# Training equipment in sparring



## trueaspirer (Jun 4, 2006)

Until a few years ago, my karate school used no body gear, although it did use gear for the appendages. When it was decided to start doing semi-full contact sparring, body gear became a requirement. For sparring that is only semi-full contact, I am not sure is gear is needed for more advanced students. It is encumbersome, and I have only known two accidents to have happened without them, one of them to me. And I am fine. And I am fine. Opinions?


----------



## monkey (Jun 4, 2006)

For arts like karate -tae kwon do ect. the gear helps you to train to be able to deliver a good realistic powerfull blow & the wearer of the gear can train & not sustain lots of pain or damage that they may have a hard time to recover or even never recover.The chance is not worth it with out pads.Now for arts like tai chi- hsing i - paqua ect.Pads do little or nothing as the hits go threw the pads to shut the internal down.Let me give a short example or the 2 differant ways,If you were pads & I hit you with a stick-normaly great damage on outter body occurs.Now It I use internal like a mouse trap ( the stick in now in coiled postur & the pads stop only superfical blow but the limb that  attacked me & now shut down)much like when you arm gose to sleep.


----------



## stone_dragone (Jun 4, 2006)

My school trains semi-full contact as well, but we don't use the body pads.  We do use hand, foot, shin and sometimes forearm pads (depending on the student).  Sometimes accidents happen, but generally we have had few injuries to that portion of the body.  

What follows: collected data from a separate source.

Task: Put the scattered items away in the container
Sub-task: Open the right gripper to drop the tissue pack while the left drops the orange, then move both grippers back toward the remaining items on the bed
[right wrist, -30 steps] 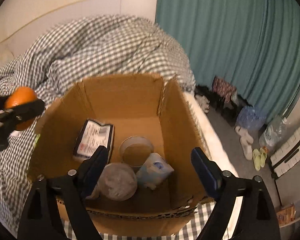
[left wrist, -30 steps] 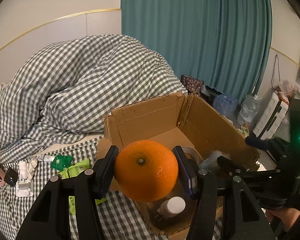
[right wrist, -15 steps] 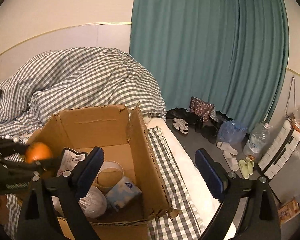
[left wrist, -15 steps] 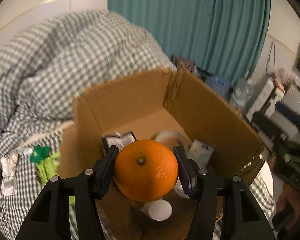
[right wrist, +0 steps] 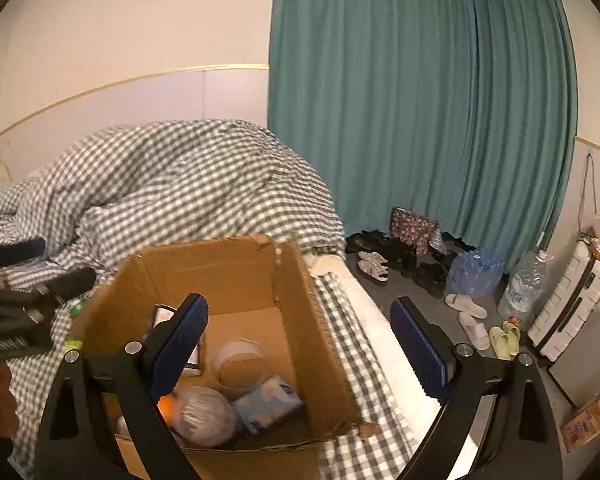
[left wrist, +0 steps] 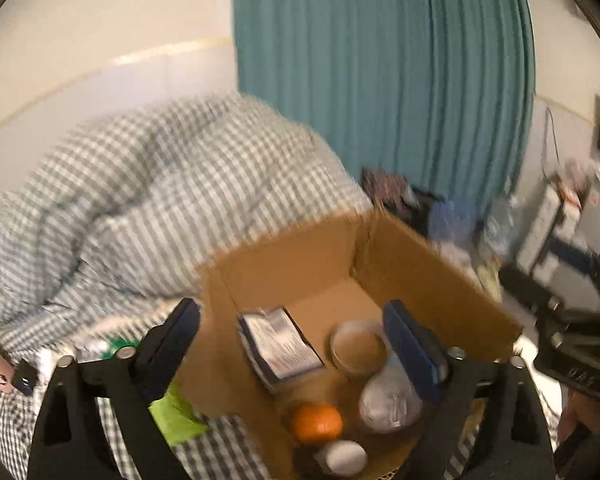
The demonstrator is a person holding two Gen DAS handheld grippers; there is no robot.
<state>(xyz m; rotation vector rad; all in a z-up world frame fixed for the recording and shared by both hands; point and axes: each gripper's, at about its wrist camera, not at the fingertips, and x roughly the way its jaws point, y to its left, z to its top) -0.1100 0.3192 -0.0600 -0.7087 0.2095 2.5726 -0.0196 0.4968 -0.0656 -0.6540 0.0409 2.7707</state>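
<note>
Left wrist view: the left gripper (left wrist: 290,344) has just opened its jaws wide, empty, over the cardboard box (left wrist: 440,280). The orange (left wrist: 317,423) lies inside. The green packet (left wrist: 176,416) on the bed looks light and crinkly; pinch its edge.

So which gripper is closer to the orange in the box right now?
Left. The left gripper, jaws just opened and empty, hangs right over the orange in the cardboard box. The right gripper, open, sits off by the box's right side.

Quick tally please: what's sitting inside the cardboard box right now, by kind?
Inside the box:
Orange: 1
Printed packet: 1
Tape roll: 1
Tissue pack: 1
Grey bagged bundle: 1
White round item: 1
Total: 6
</note>
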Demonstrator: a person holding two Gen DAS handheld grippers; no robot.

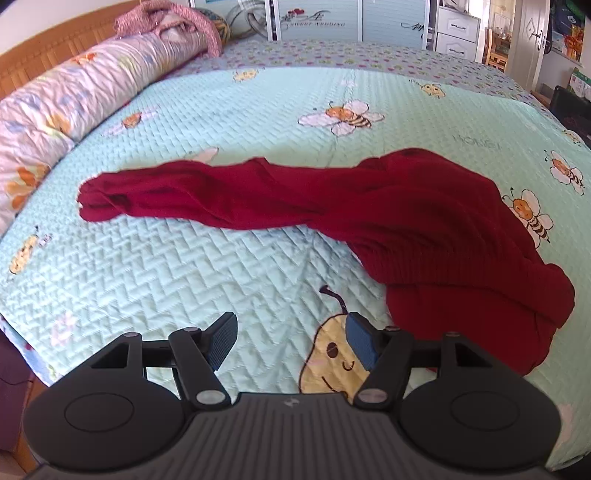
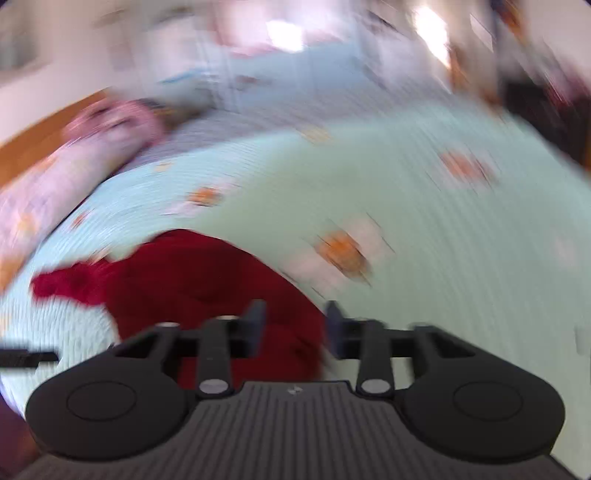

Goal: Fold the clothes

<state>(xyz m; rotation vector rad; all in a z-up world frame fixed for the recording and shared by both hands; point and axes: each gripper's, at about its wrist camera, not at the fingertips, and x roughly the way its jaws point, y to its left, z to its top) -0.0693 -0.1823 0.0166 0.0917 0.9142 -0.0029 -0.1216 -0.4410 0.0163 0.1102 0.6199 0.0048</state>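
Barely begun: red sweater [image 1: 424,229] sprawled unfolded on bed [image 1: 184,266], left claw [image 1: 291,341] and right claw [image 2: 295,325] spread, empty.

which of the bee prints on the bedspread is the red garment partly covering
The bee at the red garment's right edge: the cloth touches its left wing. The other bees, like the big one farther up the bedspread, lie clear.

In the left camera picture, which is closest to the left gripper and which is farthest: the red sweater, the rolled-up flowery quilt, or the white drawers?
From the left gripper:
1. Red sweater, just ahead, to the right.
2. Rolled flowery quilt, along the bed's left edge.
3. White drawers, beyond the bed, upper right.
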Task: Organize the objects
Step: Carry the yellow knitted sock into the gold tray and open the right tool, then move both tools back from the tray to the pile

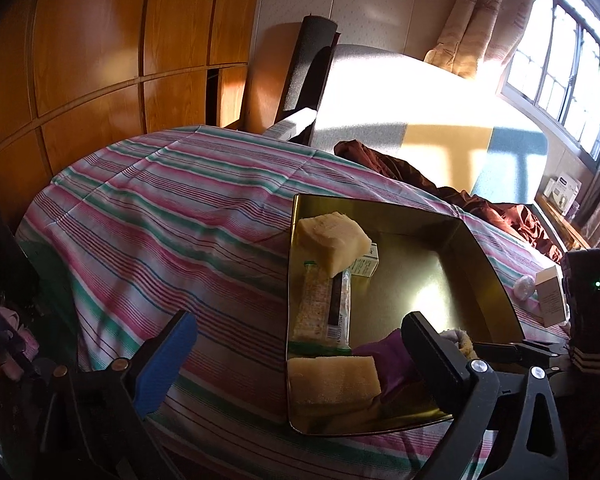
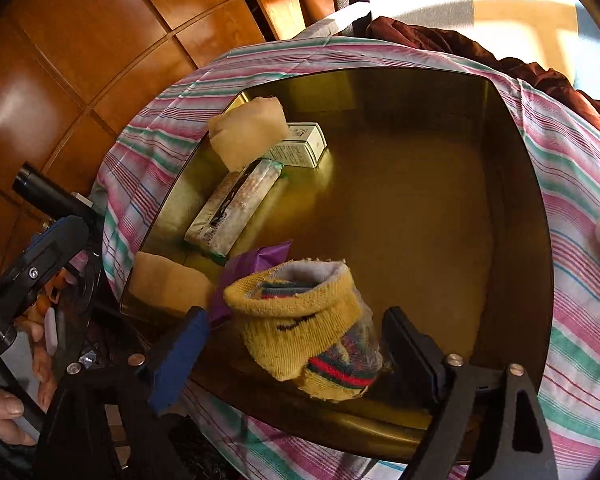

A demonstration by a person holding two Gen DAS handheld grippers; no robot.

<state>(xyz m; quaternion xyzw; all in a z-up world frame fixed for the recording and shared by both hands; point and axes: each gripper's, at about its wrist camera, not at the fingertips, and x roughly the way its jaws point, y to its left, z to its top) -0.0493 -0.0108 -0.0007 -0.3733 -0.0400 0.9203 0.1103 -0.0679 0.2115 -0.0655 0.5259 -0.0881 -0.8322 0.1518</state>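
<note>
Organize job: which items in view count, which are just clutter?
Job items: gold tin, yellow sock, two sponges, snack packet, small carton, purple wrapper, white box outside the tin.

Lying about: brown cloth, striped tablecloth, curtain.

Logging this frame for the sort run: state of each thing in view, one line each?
gold tin: open, no lid on, resting on the striped cloth.
yellow sock: rolled, in the tin, between the right gripper fingers, pads clear of it.
right gripper: open.
left gripper: open, empty.
small white box: closed, lying in the tin.
snack packet: sealed, flat in the tin.
</note>
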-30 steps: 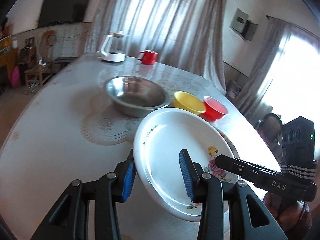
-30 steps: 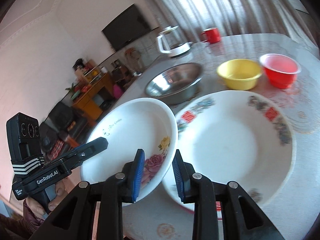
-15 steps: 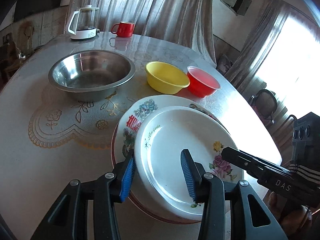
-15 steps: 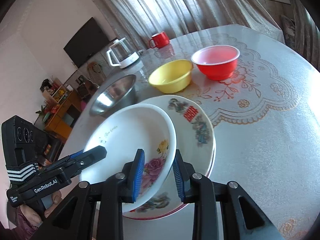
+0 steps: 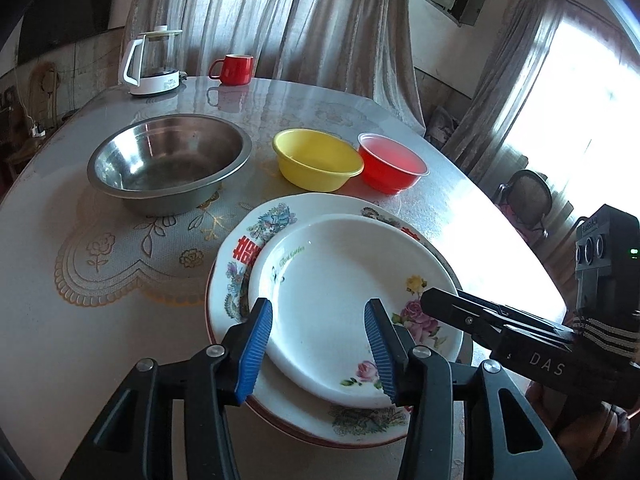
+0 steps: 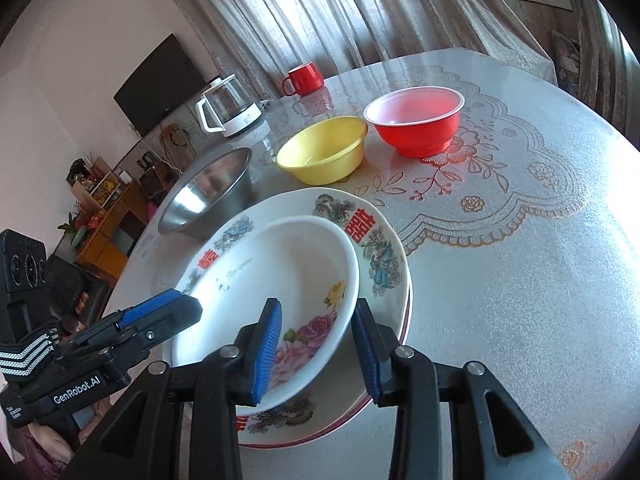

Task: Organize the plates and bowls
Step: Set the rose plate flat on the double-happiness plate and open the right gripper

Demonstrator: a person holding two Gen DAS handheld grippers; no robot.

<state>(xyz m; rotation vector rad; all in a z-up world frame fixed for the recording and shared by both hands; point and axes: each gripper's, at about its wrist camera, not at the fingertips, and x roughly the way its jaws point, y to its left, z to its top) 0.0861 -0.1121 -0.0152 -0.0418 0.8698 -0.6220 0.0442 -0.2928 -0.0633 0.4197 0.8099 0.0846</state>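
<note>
The left gripper (image 5: 318, 346) points steeply down, its 2 blue-padded jaws apart, and they have just been opening; a plate rim lies between them, with clear gaps at both pads. The right gripper (image 6: 318, 350) tilts down likewise, its jaws also just opening, the same rim between them, neither pad pressing. Each black gripper shows in the other's view, low at the frame edge.

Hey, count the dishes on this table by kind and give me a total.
Plates: 2, rose plate on patterned plate
Bowls: 3, steel bowl, yellow bowl, red bowl
Mugs: 1, red mug
Total: 6
</note>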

All of my worst injuries have came from grappling and not striking...but there eas this one time.....ouch


----------



## karatekid1975 (Jun 5, 2006)

In TSD, we used to wear the bare minimum (head gear .... sometimes, shin and arm guards or gloves ... cups for the gens). But it was light contact. We sometimes only had boxing goves on. That's it (for tournies, we needed the shin and arm guards, head gear, and cup).

In TKD, we do the whole thing (chest guard, head gear, mouth guard, shin and arm guards, and cups for the gens). It's light contact for beginners, and hard contact for red and up. The advanced students usually go pretty hard, and I like the gear (at least the head gear) so I don't get hurt. But I do my fair share of trading hits also. But, the chest gear, I hate. Just for the fact it is limitating for my kicks (as in, I can't kick as high with it on, because it restricts my kicks). But when I'm up against "bubba" who kicks hard, it's nice to have it on.

But having done both hard and light contact, most of my sparring injuries came from light contact (lack of gear and lack of control of my sparring partner).


----------